▶ [SUPPLIED MATERIAL]
# # # #
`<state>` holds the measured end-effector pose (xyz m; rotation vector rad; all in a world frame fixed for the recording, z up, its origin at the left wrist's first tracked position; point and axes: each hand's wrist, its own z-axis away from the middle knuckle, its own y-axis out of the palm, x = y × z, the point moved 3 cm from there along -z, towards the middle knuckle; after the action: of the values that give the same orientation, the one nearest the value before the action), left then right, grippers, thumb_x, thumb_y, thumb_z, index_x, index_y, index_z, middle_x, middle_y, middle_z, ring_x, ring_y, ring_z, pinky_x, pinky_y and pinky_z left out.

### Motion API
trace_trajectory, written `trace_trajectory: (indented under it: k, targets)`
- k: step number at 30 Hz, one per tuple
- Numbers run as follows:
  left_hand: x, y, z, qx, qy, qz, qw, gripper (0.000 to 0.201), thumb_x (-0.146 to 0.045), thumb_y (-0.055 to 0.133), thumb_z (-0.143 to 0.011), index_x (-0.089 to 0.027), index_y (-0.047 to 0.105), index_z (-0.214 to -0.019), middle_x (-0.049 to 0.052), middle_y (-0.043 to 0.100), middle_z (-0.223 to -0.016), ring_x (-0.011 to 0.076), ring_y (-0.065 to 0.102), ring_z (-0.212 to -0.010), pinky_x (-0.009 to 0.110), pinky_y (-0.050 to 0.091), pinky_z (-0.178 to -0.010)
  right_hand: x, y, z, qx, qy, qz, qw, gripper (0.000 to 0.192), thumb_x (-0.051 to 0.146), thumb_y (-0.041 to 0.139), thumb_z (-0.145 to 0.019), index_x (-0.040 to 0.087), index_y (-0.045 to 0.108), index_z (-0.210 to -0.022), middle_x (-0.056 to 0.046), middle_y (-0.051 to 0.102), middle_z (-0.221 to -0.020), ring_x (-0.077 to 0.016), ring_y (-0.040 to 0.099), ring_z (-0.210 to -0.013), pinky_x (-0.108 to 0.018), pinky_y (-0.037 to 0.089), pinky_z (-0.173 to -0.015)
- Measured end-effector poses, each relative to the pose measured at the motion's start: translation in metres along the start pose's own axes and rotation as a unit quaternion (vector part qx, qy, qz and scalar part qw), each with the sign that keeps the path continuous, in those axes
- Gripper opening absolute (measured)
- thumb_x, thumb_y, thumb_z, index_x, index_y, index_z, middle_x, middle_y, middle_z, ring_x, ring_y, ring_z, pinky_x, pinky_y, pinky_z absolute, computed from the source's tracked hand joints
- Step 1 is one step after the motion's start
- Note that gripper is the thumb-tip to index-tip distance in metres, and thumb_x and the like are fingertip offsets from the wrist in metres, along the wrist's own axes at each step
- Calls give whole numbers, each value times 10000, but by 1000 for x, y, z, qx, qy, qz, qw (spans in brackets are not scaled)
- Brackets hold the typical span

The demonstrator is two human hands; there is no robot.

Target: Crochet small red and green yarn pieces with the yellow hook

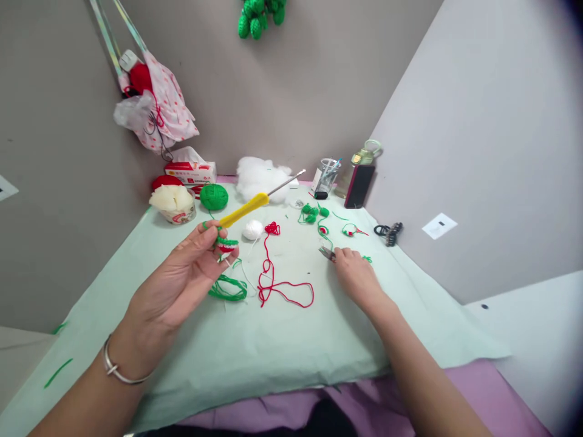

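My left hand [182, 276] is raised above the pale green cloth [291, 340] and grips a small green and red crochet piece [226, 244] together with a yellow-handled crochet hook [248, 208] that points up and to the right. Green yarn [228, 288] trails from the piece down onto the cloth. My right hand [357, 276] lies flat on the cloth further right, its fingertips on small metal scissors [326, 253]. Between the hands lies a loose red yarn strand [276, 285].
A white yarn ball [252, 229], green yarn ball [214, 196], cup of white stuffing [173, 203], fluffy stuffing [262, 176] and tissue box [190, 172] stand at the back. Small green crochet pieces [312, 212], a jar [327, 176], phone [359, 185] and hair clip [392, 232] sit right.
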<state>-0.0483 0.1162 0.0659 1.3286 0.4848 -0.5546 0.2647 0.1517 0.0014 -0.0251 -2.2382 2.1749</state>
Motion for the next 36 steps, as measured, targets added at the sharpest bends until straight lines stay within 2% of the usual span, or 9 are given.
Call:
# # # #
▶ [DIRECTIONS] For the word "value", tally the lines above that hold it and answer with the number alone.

▶ [TASK SOLUTION] 2